NHS Trust taken to court after dropping potential contract with company owned by Grenfell cladding firm

The company say the Trust scrapped the tendering process due to 'political pressure' from Jeremy Corbyn and campaigners.

Pic: Missing posters outside Grenfell Tower

An NHS Trust has had to defend its decision to scrap a tendering process which would have awarded an estates management contract to a construction firm linked to the Grenfell Tower disaster.

Ryhurst – the company bringing the legal action against Whittington Hospital Trust – has taken the Trust to court, arguing it lost out on a contract with the NHS body due to public and political pressure.

The company claims that being a subsidiary of construction firm Rydon Group – the firm that undertook the refurbishment of Grenfell Tower and fitted the building with flammable cladding – has influenced the Trust’s decision to scrap the tendering process.

Under the Health and Social Care Act 2012, NHS Trusts and Clinical Commissioning Groups (CCGs) are legally required to put services out to competitive tender – thereby opening up the NHS to private sector involvement and the private sector takeover of services – where there are two or more qualified providers.

The legislation – which has seen companies such as Richard Branson’s Virgin Care amass hundreds of NHS contracts, and scandal-hit companies such as Circle Health operate under the NHS logo despite being a for-profit company – is being used by the firm to demand that it be awarded the contract and an unspecified amount of damages.

The firm has claimed that the Trust decided to drop the contract as a result of pressure from the public and MPs – including Labour leader Jeremy Corbyn.

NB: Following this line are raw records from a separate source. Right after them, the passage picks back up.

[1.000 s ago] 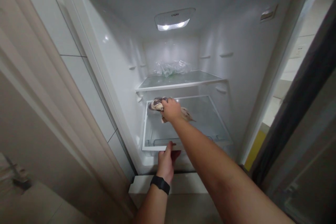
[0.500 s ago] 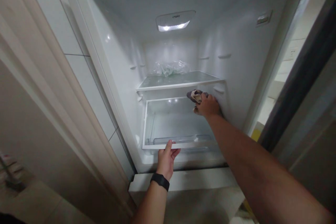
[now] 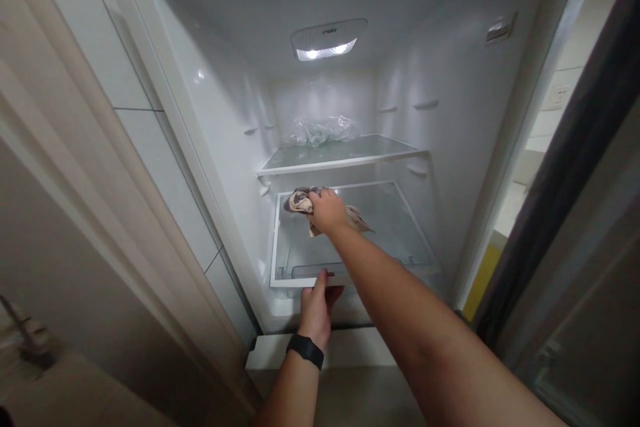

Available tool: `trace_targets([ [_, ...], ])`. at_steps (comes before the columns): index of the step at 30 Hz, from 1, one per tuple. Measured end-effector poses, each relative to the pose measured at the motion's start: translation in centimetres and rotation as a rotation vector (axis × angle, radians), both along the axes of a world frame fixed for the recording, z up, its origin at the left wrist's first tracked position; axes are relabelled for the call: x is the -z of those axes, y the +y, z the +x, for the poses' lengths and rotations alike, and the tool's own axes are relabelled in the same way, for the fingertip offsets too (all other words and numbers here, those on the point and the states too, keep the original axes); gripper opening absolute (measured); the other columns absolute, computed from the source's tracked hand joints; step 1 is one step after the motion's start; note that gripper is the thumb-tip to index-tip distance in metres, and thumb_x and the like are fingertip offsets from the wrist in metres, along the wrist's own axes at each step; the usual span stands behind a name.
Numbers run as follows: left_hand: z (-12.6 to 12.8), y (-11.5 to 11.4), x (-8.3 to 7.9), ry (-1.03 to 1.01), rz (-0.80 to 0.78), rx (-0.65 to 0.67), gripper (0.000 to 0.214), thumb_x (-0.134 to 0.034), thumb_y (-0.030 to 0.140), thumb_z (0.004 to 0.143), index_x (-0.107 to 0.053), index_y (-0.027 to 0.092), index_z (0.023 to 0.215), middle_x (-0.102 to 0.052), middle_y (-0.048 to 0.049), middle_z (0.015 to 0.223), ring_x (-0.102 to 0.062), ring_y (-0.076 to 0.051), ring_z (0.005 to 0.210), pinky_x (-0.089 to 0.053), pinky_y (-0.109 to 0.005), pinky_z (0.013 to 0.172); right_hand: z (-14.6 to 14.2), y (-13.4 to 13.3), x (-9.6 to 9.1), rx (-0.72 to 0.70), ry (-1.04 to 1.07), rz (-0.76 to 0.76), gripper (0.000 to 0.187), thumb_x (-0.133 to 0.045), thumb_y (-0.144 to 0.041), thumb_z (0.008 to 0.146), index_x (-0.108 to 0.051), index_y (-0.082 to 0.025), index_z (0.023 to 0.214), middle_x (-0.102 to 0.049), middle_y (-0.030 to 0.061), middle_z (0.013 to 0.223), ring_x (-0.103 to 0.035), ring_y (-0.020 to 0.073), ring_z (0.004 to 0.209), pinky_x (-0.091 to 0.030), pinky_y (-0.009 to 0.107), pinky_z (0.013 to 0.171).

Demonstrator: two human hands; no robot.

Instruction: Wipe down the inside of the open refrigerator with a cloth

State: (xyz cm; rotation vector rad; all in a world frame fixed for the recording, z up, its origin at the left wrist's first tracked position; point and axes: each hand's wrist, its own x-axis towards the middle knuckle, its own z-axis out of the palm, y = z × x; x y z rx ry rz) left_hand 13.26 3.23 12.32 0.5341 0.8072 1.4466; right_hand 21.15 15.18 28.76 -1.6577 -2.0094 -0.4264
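My right hand [image 3: 327, 210] is closed around a bunched cloth [image 3: 301, 201], patterned in cream and dark grey. It presses the cloth onto the lower glass shelf [image 3: 385, 213] of the fridge, near the shelf's back left part. A loose end of the cloth hangs out to the right of my fingers. My left hand [image 3: 317, 300], with a black band on its wrist, grips the white front edge of that same shelf, thumb on top and fingers underneath. My right forearm hides part of the shelf's front edge.
Above is another glass shelf [image 3: 345, 152] with a crumpled clear plastic bag [image 3: 325, 130] on it. A lit lamp [image 3: 327, 43] sits in the fridge ceiling. The open fridge door [image 3: 565, 213] stands to the right, a tiled wall [image 3: 165, 177] to the left.
My right hand has swept the cloth leftward across the lower shelf, from the right side wall to the back left. My left hand stays on the front edge.
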Motion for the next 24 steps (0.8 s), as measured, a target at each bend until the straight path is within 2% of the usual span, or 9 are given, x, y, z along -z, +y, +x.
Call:
trace_targets([
  [3,0.0,0.1,0.1,0.006,-0.005,-0.001,0.047,-0.092,0.047,0.07,-0.073,0.012,0.094,-0.076,-0.0061,0.083,-0.07,-0.015,0.068,-0.062,-0.031,0.071,-2.8,0.0,0.0,-0.113,-0.048,-0.015,0.046,-0.074,-0.045,0.087,-0.062,-0.032,0.129,-0.064,0.0072,0.133,-0.053,0.028,0.127,-0.047,0.04,0.101],
  [5,0.0,0.1,0.0,0.003,-0.004,-0.009,0.046,-0.092,0.047,0.07,-0.072,0.013,0.094,-0.077,-0.0067,0.087,-0.07,-0.015,0.069,-0.063,-0.03,0.071,-2.3,0.1,-0.1,-0.132,-0.059,-0.021,0.047,-0.076,-0.045,0.085,-0.062,-0.034,0.128,-0.064,0.0048,0.133,-0.054,0.0262,0.127,-0.048,0.038,0.099],
  [8,0.0,-0.1,-0.2,-0.01,0.007,-0.003,0.046,-0.091,0.049,0.072,-0.072,0.011,0.092,-0.077,-0.0089,0.089,-0.073,-0.016,0.075,-0.064,-0.03,0.073,2.1,0.2,-0.5,-0.018,-0.016,-0.017,0.042,-0.072,-0.041,0.088,-0.062,-0.032,0.127,-0.064,0.0072,0.13,-0.055,0.0272,0.123,-0.048,0.037,0.096],
  [13,0.0,-0.4,-0.3,-0.026,0.012,0.022,0.045,-0.09,0.047,0.075,-0.073,0.009,0.093,-0.077,-0.0094,0.085,-0.076,-0.018,0.078,-0.067,-0.033,0.08,12.6,-1.0,-0.5,0.35,0.126,0.014,0.048,-0.062,-0.038,0.094,-0.054,-0.018,0.137,-0.057,0.021,0.133,-0.051,0.0363,0.123,-0.046,0.045,0.092],
  [15,0.0,-0.3,-0.3,-0.032,0.01,0.025,0.044,-0.09,0.046,0.075,-0.073,0.009,0.093,-0.077,-0.0096,0.085,-0.076,-0.018,0.078,-0.068,-0.034,0.08,15.0,-1.5,-0.2,0.412,0.146,0.01,0.048,-0.063,-0.04,0.094,-0.054,-0.018,0.136,-0.057,0.0208,0.132,-0.051,0.0357,0.123,-0.046,0.044,0.091],
  [20,0.0,-0.1,-0.1,-0.045,0.015,0.022,0.04,-0.089,0.044,0.077,-0.073,0.01,0.092,-0.078,-0.0086,0.086,-0.077,-0.018,0.079,-0.068,-0.034,0.08,15.9,-3.3,1.6,0.414,0.143,0.013,0.049,-0.065,-0.043,0.092,-0.056,-0.025,0.137,-0.058,0.0157,0.132,-0.053,0.0329,0.122,-0.047,0.04,0.089],
  [24,0.0,-0.2,-0.3,-0.057,0.011,0.037,0.037,-0.087,0.041,0.08,-0.073,0.009,0.093,-0.078,-0.0097,0.086,-0.076,-0.018,0.079,-0.068,-0.033,0.081,15.1,-6.6,4.0,0.402,0.122,0.018,0.047,-0.07,-0.041,0.089,-0.059,-0.026,0.132,-0.06,0.0144,0.129,-0.055,0.0326,0.121,-0.048,0.04,0.089],
])
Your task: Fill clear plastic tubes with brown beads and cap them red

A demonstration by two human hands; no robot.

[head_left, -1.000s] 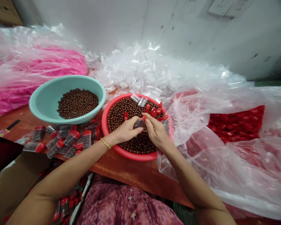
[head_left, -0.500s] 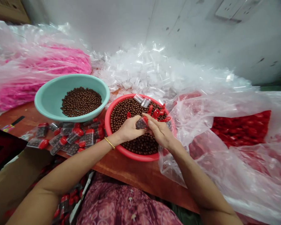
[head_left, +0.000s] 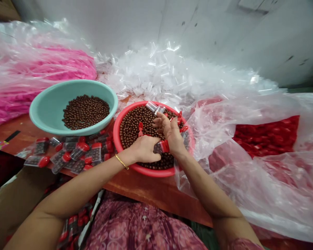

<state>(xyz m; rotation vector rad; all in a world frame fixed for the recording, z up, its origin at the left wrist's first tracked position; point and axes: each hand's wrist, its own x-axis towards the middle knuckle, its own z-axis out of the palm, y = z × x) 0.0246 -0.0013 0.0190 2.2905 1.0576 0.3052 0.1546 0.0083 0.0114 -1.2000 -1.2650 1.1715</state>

The Trust has rejected the firm’s claims.

Ryhurst’s submission the High Court said the source of the pressure included a local campaign group “and a number of MPs, including Jeremy Corbyn,” the Health Service Journal reports

The Trust argues the decision was taken after its finances improved and after it had put in place a series of arrangements which made it no longer necessary to engage in a joint venture to manage its estate. The Trust also cited the ramifications within the construction industry of the collapse of Carillion and the Grenfell Tower fire.

Like many other NHS Trusts, Whittington claims it originally put a contract out to tender because it lacked the capital to directly manage its estate. Under the current and previous Conservative governments capital spending in the NHS – understood as spending on building, infrastructure, technologies and equipment – has been drastically cut.

Dr Alex Ashman, Co-Leader of the National Health Action Party, said:

“The NHS is a public body funded by taxpayer’s money. The public ought to have the right to have a say in how money in the NHS is spent. People are deeply uncomfortable at the thought their taxes – which they want to be spent on frontline care – could go towards lining the pockets of a firm with links to the Grenfell Tower disaster.

“But, yet again, the Health and Social Care Act is overriding the wishes of the public by giving big business the power to sue the NHS if it doesn’t get its own way – costing the NHS even more money which ought to be going to frontline services. Hardworking NHS Trusts deserve better than this. It is a disgrace.”

This is not the first time that Ryhurst has resorted to taking legal action against NHS Trusts after having lost out on estates management contracts. The company has also brought claims against Wirral University Teaching Hospitals FT and Countess of Chester Hospital Foundation Trust, according to HSJ.